Quantitative climate modeling for MIS 3 in southern Europe based on multi-proxy data of precisely dated speleothems from Perama Cave, Greece

Earth’s climate has undergone major changes in its past, which can be attributed to various environmental influences, such as changes in radiation intensity or the emission of greenhouse gases (i.e. CO2). However, to fully understand the variability of the global climate system, it is important to note that climate change is defined by complex interactions in Earth’s climate cycle, and not only by direct or indirect changes in global mean temperature. As an example, the period of the Pleistocene (2.59 Ma - 11.7 ka) is characterized by an increasing climate variability compared to the current period, the Holocene (11.7 ka - recent). These variations in climate are subdivided into phases called Marine Isotope Stages (MIS), representing the frequently alternating interglacial and glacial phases of the Pleistocene.

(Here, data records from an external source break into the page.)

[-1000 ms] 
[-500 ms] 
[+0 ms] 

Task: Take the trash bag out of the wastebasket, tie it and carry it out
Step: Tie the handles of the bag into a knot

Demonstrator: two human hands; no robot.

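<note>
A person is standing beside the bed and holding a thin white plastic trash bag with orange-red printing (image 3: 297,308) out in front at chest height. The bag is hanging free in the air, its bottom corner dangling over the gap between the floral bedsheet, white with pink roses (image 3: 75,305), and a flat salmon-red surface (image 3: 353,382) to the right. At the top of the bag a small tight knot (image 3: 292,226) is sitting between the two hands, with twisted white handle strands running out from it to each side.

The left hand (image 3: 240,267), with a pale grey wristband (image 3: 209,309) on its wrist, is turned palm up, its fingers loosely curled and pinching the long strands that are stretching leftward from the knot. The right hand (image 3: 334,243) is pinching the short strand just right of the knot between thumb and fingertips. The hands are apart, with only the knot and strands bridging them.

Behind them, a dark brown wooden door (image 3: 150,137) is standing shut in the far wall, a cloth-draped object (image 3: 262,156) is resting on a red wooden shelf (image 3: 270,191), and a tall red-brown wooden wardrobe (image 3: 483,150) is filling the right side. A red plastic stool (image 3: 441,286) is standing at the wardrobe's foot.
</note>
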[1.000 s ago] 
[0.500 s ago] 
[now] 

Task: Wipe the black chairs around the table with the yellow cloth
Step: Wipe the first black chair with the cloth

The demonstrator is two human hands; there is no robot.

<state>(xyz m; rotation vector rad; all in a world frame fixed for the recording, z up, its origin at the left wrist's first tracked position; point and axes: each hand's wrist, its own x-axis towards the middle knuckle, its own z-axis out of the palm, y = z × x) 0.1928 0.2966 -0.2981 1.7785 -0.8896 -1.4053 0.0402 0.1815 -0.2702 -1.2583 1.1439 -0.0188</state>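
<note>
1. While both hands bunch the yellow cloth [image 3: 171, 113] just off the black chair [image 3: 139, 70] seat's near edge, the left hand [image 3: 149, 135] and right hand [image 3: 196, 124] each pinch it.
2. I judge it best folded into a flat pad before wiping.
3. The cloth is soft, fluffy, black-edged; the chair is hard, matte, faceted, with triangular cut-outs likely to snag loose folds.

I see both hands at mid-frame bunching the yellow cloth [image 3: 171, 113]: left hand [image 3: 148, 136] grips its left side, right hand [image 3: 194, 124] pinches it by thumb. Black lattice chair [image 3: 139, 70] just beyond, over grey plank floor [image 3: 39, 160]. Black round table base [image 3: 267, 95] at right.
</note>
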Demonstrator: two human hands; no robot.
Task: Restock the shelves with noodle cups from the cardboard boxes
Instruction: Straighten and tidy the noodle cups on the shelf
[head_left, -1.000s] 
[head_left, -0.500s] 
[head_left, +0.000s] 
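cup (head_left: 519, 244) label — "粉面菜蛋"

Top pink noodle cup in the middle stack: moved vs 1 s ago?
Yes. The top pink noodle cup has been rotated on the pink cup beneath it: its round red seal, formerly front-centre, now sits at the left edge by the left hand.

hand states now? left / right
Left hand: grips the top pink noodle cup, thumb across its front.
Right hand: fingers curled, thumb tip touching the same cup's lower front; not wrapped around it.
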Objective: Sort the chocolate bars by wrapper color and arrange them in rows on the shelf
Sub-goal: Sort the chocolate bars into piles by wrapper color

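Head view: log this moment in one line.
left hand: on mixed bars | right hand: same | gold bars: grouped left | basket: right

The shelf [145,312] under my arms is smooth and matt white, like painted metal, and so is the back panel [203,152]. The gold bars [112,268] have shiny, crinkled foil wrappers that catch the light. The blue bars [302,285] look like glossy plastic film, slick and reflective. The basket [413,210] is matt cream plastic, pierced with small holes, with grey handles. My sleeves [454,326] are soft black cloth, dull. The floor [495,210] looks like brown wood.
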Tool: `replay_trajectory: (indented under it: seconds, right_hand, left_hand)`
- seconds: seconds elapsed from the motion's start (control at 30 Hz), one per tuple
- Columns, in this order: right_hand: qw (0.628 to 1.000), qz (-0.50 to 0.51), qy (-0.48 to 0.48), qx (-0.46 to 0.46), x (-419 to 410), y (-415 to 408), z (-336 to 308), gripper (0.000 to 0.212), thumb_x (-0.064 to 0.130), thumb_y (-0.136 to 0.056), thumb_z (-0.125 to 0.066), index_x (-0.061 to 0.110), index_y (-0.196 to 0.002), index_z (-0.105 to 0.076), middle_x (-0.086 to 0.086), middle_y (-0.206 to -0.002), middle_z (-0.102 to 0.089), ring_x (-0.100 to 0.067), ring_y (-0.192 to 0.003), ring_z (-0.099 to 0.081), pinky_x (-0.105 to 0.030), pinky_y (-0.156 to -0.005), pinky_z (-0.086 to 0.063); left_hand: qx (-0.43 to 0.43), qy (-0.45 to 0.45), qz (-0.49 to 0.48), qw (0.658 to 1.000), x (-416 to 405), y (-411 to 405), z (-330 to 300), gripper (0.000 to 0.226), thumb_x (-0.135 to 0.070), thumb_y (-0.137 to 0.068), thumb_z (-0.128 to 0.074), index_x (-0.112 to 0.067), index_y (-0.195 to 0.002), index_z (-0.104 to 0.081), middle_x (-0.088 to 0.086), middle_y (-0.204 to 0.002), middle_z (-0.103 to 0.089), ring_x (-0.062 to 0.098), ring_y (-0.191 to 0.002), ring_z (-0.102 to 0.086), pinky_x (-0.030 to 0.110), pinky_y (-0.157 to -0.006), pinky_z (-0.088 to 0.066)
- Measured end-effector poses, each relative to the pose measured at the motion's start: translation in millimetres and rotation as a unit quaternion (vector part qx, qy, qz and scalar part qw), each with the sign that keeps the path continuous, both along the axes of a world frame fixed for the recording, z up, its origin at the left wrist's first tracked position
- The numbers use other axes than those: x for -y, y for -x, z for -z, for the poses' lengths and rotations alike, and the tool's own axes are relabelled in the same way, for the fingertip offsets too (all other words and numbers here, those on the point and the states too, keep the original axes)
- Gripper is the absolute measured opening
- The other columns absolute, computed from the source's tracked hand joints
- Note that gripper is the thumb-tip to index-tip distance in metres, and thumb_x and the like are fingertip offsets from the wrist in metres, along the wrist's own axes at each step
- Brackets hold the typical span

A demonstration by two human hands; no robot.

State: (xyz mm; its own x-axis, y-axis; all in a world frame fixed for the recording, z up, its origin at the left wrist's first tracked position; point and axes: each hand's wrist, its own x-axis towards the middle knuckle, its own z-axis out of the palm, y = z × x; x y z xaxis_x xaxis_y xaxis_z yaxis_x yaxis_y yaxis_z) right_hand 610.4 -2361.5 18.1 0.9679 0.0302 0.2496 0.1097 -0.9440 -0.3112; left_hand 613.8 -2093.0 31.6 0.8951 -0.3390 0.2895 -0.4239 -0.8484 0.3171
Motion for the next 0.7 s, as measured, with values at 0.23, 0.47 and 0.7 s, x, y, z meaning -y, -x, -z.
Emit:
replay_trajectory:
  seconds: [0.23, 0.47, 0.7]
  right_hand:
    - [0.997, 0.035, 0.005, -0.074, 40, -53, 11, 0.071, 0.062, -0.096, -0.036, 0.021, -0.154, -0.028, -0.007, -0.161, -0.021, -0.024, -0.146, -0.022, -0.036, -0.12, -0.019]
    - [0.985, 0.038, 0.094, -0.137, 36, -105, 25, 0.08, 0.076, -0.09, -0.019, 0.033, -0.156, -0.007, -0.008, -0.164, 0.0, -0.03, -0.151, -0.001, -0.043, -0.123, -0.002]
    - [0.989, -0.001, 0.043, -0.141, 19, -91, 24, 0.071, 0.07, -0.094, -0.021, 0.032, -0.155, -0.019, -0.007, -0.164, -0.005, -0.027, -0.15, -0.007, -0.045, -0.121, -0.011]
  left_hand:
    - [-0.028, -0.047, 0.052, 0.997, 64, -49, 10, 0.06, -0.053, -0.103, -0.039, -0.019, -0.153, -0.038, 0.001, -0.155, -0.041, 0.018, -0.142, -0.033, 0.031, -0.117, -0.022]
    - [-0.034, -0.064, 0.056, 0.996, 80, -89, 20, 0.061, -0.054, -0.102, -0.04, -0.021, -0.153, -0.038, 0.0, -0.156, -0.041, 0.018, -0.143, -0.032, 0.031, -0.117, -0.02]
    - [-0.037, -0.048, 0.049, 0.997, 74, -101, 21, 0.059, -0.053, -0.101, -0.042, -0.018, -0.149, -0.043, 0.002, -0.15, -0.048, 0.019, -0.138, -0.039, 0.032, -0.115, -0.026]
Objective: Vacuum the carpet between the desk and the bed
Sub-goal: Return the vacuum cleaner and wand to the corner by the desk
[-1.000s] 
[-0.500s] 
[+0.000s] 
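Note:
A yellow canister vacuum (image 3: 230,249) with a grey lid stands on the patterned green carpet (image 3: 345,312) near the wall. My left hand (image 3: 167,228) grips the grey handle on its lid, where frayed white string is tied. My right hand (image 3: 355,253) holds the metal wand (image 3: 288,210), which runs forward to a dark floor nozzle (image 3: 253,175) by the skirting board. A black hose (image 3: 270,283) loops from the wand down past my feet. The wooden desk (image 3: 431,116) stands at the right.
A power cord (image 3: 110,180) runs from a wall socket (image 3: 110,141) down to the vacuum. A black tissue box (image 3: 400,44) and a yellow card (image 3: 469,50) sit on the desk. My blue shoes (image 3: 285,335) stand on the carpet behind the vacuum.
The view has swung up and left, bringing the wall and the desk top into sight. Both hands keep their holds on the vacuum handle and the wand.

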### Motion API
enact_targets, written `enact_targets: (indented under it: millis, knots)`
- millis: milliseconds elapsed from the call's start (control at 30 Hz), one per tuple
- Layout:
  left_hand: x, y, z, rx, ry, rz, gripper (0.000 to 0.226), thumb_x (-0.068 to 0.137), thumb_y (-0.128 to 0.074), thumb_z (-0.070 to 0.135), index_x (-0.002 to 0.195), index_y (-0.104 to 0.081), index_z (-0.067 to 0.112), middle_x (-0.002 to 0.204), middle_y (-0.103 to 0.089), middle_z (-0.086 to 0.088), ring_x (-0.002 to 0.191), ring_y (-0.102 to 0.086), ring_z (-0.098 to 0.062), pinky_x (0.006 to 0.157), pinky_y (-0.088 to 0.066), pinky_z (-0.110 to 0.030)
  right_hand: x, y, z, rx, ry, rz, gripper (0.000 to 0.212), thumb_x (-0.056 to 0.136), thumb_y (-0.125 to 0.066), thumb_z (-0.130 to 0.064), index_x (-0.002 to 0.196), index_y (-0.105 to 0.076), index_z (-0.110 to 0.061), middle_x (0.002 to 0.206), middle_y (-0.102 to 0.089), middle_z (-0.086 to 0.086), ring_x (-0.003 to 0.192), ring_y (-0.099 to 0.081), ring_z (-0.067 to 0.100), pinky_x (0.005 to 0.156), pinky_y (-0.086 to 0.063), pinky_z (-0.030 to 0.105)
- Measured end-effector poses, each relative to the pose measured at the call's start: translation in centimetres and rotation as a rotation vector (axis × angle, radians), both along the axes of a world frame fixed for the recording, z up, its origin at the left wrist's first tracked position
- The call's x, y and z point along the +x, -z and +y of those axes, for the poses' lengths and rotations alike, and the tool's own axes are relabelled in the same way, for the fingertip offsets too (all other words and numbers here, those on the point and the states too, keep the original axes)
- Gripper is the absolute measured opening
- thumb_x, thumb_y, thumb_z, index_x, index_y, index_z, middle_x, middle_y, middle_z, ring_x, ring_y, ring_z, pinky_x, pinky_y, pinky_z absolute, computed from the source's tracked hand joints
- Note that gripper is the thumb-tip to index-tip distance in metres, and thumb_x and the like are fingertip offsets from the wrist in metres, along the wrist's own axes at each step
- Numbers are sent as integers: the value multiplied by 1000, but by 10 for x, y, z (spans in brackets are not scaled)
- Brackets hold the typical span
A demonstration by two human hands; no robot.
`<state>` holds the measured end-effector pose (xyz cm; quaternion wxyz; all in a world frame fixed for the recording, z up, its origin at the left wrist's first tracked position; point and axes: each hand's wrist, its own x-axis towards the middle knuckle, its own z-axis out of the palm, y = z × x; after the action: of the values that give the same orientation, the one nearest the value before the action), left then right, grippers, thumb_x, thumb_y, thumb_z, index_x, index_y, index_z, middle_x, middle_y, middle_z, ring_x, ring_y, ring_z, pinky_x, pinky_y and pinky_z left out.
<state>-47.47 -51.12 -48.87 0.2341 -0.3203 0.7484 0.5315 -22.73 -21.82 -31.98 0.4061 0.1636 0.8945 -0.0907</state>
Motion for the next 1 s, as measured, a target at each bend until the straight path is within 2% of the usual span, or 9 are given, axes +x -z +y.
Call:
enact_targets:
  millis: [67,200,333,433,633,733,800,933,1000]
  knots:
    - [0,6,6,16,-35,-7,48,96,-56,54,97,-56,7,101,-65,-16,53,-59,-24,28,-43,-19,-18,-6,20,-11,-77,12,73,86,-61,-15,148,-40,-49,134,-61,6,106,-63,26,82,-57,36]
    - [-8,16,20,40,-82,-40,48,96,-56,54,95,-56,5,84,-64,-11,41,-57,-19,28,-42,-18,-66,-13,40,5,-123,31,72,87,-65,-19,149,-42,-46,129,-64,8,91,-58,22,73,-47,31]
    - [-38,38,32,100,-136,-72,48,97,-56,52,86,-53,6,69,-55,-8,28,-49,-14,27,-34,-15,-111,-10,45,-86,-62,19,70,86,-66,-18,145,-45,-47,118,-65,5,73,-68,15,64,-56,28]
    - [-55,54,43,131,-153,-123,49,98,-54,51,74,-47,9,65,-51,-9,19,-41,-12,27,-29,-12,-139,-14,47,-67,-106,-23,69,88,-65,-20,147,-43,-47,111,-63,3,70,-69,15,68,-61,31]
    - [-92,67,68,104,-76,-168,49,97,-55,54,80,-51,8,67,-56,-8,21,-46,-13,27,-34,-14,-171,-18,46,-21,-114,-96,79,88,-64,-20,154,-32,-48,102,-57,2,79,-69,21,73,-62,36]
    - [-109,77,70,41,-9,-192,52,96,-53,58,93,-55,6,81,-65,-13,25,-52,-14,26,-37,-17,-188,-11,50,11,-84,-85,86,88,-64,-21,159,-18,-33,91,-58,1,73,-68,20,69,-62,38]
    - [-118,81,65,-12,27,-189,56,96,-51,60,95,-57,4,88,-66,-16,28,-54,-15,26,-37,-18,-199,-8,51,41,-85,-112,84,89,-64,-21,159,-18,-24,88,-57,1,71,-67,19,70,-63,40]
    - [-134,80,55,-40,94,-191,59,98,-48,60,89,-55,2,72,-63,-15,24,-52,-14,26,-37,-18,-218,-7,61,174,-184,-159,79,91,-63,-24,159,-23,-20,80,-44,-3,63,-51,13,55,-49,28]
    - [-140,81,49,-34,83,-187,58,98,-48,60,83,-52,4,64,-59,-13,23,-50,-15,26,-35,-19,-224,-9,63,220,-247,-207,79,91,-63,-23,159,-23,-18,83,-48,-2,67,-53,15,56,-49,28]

The main focus of my project lies on the study of MIS 3 (ca. 57 ka - 27 ka), a warm period characterized by numerous abrupt climate changes. These climate fluctuations were first detected in distinctive isotopic signatures from Greenland ice cores. The majority of these climate changes are so-called Dansgaard-Oeschger events (D/O), which were characterized by rapid (local) warming (rising temperatures up to 16°C in polar regions) followed by a gradual cooling. Other regions of the world were also affected by more or less severe climate change during D/O events, especially the Mediterranean region and southern Europe. The origins of these events are largely unknown and the subject of current paleoclimate research.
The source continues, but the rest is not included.